Of course, climbing isn’t just about fitness. It’s also about knowledge. And, while experience is a fantastic teacher, there are a lot of lessons that you can learn while off the rock, too.

Climbing Tech Tips offers more than 200 short instructional videos covering everything from how to put on a harness to how to evaluate wandering trad lines on a multi-pitch route.

For an analysis/argument regarding the best method of racking gear, Black Diamond considers the relative merits of loops vs. slings. Spoiler: People have OPINIONS.

Here’s a gear question with more quantifiable answers: How strong are carabiners really?

If you want even more tech tips, Petzl offers a wide array on their website, including an illustrated guide to several useful knots and cautions about some of the dangers inherent in roped climbing.

Speaking of danger, some of you may know of Andrea’s deep love (LOVE!) for accident reports but even if you aren’t a weirdo disaster-voyeur like her, you can save yourself a lot of trouble if you learn from other people’s mishaps. That’s why the American Alpine Club publishes the annual guide to Accidents in North American Climbing. You can order back issues from their website, or you can listen and learn from their excellent podcast The Sharp End. It’s a great way to become a smarter climber even while you’re just walking around the block. Again.

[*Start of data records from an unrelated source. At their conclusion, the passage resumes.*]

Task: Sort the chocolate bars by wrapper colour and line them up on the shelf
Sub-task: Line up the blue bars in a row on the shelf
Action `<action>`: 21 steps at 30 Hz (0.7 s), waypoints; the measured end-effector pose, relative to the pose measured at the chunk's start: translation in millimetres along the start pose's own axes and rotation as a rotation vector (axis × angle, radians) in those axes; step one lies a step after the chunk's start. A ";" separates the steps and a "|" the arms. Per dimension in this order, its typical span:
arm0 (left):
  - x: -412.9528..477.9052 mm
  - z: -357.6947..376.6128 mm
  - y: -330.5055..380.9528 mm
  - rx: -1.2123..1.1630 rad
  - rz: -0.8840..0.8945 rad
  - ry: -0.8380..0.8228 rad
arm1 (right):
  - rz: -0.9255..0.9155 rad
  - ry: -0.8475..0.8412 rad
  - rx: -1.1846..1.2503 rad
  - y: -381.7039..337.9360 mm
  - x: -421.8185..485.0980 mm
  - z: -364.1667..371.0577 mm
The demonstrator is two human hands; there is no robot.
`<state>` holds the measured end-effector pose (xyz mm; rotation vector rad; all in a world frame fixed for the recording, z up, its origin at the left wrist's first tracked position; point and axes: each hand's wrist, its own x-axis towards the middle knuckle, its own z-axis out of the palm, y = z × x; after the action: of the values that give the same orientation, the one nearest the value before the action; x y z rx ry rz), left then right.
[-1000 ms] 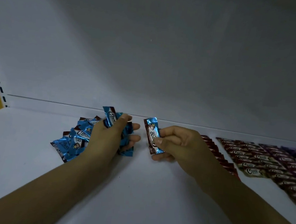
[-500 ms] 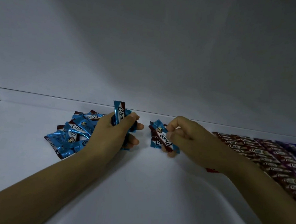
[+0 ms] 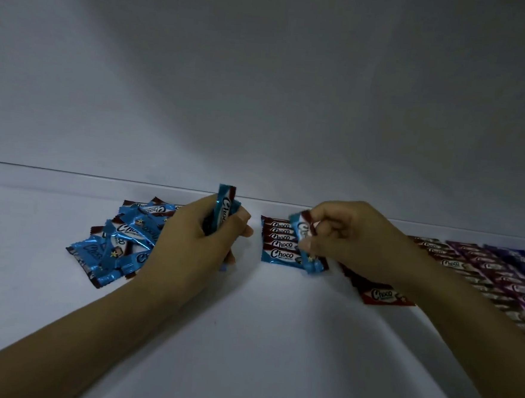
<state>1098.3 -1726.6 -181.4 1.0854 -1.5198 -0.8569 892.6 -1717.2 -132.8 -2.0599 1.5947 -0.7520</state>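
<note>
White shelf (image 3: 260, 338) carries a short row of blue bars (image 3: 278, 246) lying crosswise, and the blue bar (image 3: 312, 260) hangs steeply tilted over the row's near right end. The right hand (image 3: 354, 239) pinches its upper part in curled fingers (image 3: 321, 224), so I judge it needs turning level. The left hand (image 3: 195, 247), just left of the row, grips a bunch of blue bars (image 3: 223, 208) upright.

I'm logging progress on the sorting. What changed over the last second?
The right hand brought its blue bar from between the hands over to the blue row. The bar now sits tilted over the row's right side, still pinched, not let go. Unchanged: the left hand grips a bunch of blue bars, and the loose blue pile lies to its left.
</note>
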 end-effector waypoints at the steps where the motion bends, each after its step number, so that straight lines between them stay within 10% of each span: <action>1: -2.0 -0.2 -0.5 0.081 0.069 -0.015 | -0.019 -0.032 -0.052 1.4 -0.7 2.1; 13: -10.7 -1.4 -2.9 0.819 0.453 -0.213 | -0.196 0.087 -0.399 11.8 -0.9 27.8; 21: -3.4 -2.4 -5.1 0.836 0.444 -0.430 | -0.171 0.118 -0.439 11.8 2.1 29.2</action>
<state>1101.9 -1725.1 -186.7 1.0858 -2.4818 -0.1113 903.2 -1722.0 -162.1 -2.5298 1.7906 -0.6308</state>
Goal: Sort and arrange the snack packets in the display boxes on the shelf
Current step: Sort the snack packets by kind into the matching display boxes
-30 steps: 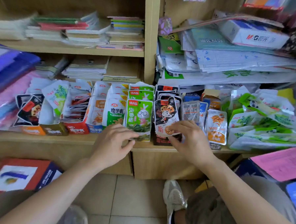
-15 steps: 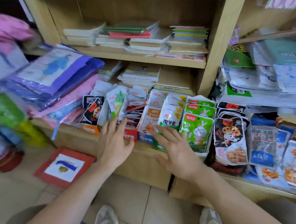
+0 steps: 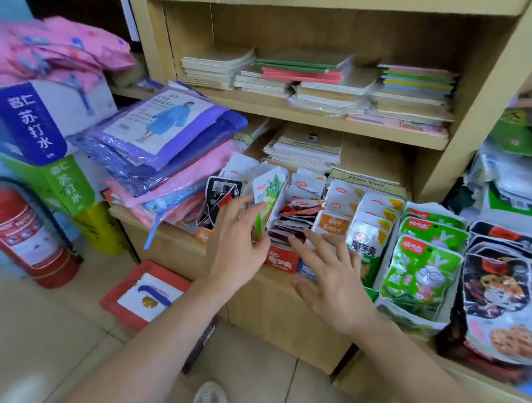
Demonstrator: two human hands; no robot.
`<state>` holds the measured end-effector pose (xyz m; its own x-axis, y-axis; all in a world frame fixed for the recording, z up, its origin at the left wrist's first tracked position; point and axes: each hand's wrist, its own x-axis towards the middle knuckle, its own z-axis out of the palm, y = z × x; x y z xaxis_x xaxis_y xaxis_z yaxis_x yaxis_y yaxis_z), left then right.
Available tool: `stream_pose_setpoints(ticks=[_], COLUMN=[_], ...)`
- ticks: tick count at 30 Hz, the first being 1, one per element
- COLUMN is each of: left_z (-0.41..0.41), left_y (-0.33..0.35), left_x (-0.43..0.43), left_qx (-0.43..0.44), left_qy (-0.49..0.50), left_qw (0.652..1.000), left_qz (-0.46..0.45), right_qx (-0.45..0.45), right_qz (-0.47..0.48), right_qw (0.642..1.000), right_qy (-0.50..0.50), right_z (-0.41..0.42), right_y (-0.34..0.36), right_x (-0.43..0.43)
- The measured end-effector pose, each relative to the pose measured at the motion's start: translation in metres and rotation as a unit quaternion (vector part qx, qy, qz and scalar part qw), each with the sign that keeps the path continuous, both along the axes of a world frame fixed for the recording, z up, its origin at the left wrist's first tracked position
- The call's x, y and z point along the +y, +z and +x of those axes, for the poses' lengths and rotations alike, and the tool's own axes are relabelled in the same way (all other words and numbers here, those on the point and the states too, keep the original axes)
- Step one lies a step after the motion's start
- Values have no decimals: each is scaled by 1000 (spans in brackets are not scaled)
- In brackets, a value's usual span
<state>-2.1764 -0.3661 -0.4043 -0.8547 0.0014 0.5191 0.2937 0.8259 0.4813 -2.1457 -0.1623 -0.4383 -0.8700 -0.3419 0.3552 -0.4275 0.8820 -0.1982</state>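
1. Head view: I am hovering my left hand (image 3: 236, 246), fingers spread, by the upright green packet (image 3: 271, 187) on the shelf (image 3: 130, 217).
2. Right hand (image 3: 333, 281), spread too, is hovering over the red box (image 3: 281, 260).
3. Next: probably pinching packets straight.

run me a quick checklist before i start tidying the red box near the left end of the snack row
1. Hands free: left hand and right hand are both spread open and hold nothing. Ok.
2. Order inside the red box: the red packets lie flat and askew in a heap. Not ok.
3. Green-and-white packet beside that box: it stands upright. Ok.
4. Whether the left hand's fingers touch that packet: cannot tell.
5. Red box front in full view: the right hand covers part of it. Not ok.
6. Green rabbit packets to the right: upright in a row. Ok.
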Motion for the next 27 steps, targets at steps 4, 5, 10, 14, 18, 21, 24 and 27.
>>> stream_pose_setpoints(ticks=[4, 5, 10, 14, 18, 21, 24, 27], left_z=[-26, -31, -29, -24, -17, -8, 4, 15], left_y=[4, 4, 3, 5, 26, 41, 56, 66], left_x=[6, 7, 6, -5, -24, -35, -37, -28], left_qx=[-116, -145, -142, -117, -68, -40, -12, -29], left_qy=[-47, -63, -130, -128, -109, -111, -154, -213], left_qw=[988, 981, 974, 967, 916, 878, 829, 765], left_qz=[93, 113, 120, 185, 379, 464, 538, 607], right_qx=[-25, -26, -19, -46, -89, -121, -118, -125], right_qz=[25, 21, -26, -201, -319, -383, -437, -484], right_qw=[999, 999, 999, 978, 943, 916, 891, 866], right_qy=[25, 22, 23, 26, -1, -21, -23, 12], right_z=[1, 0, -5, -11, -12, -9, -7, -1], right_y=[-2, -2, 0, -1, 18, 30, 42, 56], right_x=[-17, -19, -24, -24, -21, -21, -18, -16])
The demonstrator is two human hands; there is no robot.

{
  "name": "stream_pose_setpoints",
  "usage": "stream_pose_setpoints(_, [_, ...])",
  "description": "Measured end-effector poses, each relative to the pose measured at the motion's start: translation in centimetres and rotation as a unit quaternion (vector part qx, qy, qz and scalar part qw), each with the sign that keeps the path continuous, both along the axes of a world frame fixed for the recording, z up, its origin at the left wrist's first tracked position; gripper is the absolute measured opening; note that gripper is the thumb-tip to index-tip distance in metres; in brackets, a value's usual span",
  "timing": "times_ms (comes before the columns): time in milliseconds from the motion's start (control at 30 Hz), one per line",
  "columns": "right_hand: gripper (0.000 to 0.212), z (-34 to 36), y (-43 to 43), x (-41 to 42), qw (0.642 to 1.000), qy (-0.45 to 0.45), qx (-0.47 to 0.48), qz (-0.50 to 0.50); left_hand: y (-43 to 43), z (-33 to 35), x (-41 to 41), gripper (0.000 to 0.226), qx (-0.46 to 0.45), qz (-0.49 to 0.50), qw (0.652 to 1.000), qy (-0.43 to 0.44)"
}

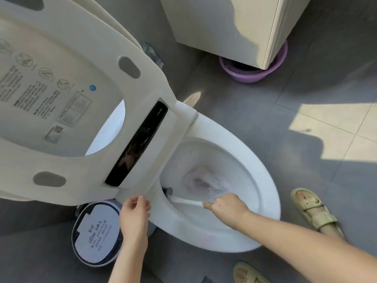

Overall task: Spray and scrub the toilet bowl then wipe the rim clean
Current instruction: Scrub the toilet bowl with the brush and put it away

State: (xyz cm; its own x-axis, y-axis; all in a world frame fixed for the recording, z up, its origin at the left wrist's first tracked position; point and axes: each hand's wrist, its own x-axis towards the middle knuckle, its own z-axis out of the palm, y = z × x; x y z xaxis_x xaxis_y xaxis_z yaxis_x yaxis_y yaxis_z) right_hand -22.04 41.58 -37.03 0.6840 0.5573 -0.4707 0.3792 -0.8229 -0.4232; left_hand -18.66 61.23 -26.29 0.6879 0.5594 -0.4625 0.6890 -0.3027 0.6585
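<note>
Half the brush head (168, 190) under seat (142, 160)

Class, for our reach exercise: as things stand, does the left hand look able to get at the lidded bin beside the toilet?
Probably yes. The left hand grips the edge of the raised toilet seat just above the lidded bin, with nothing between them; it would have to let go first.

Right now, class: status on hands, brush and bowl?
Left hand holds raised seat. Right hand grips brush, head under bowl rim. Bin beside bowl, not obstructing.
</note>
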Motion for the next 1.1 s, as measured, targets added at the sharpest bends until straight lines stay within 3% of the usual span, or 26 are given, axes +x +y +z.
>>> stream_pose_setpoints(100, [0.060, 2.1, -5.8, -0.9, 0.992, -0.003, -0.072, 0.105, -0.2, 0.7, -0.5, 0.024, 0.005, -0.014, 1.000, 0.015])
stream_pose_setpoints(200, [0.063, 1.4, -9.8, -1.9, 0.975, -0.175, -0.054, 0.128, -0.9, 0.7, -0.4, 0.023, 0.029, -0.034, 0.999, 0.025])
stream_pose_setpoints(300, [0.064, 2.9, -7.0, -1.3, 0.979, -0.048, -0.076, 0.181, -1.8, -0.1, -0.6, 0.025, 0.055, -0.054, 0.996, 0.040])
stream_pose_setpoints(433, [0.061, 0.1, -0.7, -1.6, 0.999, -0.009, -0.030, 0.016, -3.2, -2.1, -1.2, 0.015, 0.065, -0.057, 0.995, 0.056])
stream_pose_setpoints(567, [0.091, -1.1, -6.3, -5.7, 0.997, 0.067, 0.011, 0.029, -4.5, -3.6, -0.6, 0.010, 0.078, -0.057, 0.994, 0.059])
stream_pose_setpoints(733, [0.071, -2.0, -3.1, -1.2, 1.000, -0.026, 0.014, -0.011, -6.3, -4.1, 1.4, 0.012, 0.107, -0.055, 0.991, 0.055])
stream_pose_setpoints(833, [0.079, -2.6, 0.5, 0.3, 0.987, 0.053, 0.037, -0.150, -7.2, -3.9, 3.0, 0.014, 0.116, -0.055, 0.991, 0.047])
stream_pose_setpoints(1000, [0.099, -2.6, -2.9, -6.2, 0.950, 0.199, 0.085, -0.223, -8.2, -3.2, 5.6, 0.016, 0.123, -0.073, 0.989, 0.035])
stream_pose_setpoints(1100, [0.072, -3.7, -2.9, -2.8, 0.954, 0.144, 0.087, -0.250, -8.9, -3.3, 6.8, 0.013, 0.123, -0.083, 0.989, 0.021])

Another way to improve your climbing is, of course, through training, which is why Training Beta’s weekly podcast is also a great listen.

Or, for a rather less serious (but no less worthwhile) discussion, try Jam Crack, which is hosted by Irish climber and author Niall Grimes, who talks about climbing, reads stories about climbing, sings songs about climbing, and interviews other climbers including a recent conversation with the inspiring Hazel Findlay.

If podcasts are just too 21st century for you, you can go back a few years with video classics like Masters of Stone III: Third Stone from the Sun and Masters of Stone II: Hard Rock. 90’s hair, don’t care.

No matter what you’re watching, why not borrow a tip from Ann and mark your gear while you’re hanging out at home? She made hers all fancy-like, as you can see up top.

But even with arts & crafts distractions, you might be getting a little stir crazy. In that case, you’ll find yourself in good company with alpinist Nate Kenney, who scored a first ascent despite both bears and angry roommates.

These British climbers also got creative in their search for lockdown exercise, although possibly to more useful effect.

And, for some helpful perspective, Semi-Rad compares 2020 Social Distancing to the 1967 Denali Expedition snow cavy bivy. We know which one we’d pick.

So how’s it going in your cave? Got any exciting workout tips? Gear marking ideas? Kitchen traverse catastrophes? Tell us all about it!

Isolate on!
Ann and Andrea

Author: Andrea Galyean

4 thoughts on “Climbing in a Time of Coronavirus, vol. 3

  1. Hitting day 14 of my self quarantine tomorrow after a trip cut short—will get to see wife and daughter after five weeks. Been camping out and about in the RV and texting with Rogil and found out that her and David were camping not too far away. They stopped by on the way out (they stayed in their vehicle and I kept my distance); great to see friends!

  2. The Masters of Stone videos are so good; love me some 90s nostalgia.